◆ **What the task asks**:
Look below. Copy each line that has "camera" in it.

◆ **Data segment**:
++++++++++++++++++++

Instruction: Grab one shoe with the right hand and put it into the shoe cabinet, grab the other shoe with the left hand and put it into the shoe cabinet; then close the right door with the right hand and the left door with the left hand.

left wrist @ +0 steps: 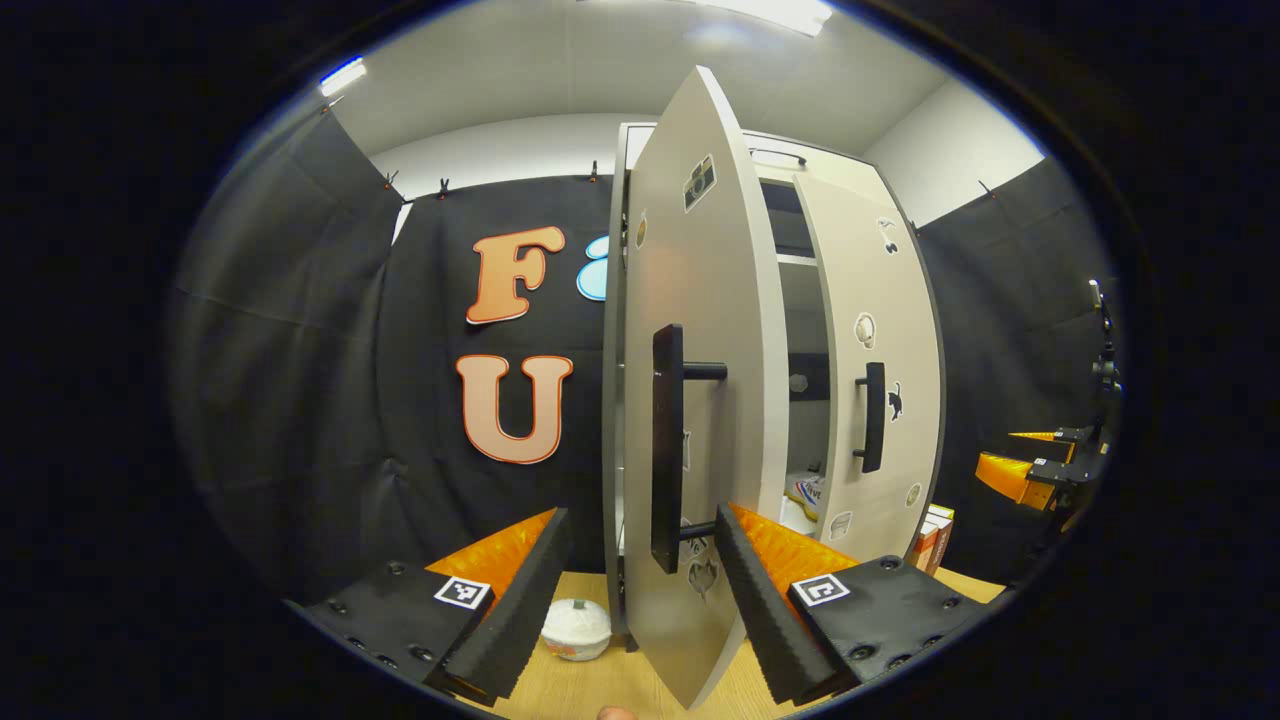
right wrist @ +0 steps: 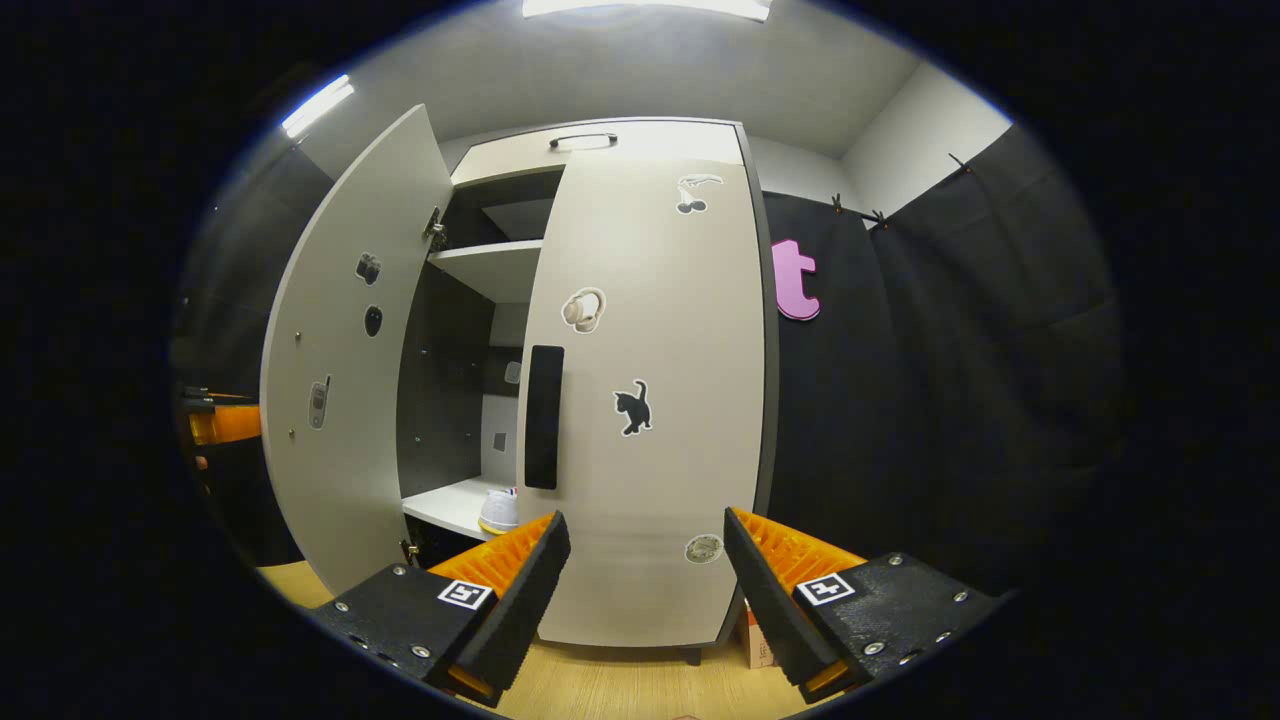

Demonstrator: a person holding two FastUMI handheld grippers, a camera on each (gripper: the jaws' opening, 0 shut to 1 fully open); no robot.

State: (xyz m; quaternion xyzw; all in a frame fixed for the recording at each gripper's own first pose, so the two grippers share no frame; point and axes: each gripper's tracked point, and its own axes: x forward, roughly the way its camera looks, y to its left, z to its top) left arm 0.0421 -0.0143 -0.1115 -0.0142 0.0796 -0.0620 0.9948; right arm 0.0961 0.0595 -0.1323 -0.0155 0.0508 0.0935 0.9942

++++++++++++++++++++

◆ **Response to the exercise**:
Demonstrator: a person holding two FastUMI handheld grippers, a camera on each (gripper: the jaws' opening, 0 shut to 1 fully open); no robot.
State: (xyz m; quaternion xyzw; all in a frame fixed for the recording at each gripper's own first pose, so the two grippers share no frame; point and axes: each gripper's tracked point, and its own axes: x forward, roughly the way its camera looks, y to its left, z to its top) left arm 0.0421 -0.0143 -0.1115 -0.0142 0.0796 -0.0620 0.9948; right arm 0.0961 0.0595 -0.1323 -0.0155 0.0508 0.0935 0.9942

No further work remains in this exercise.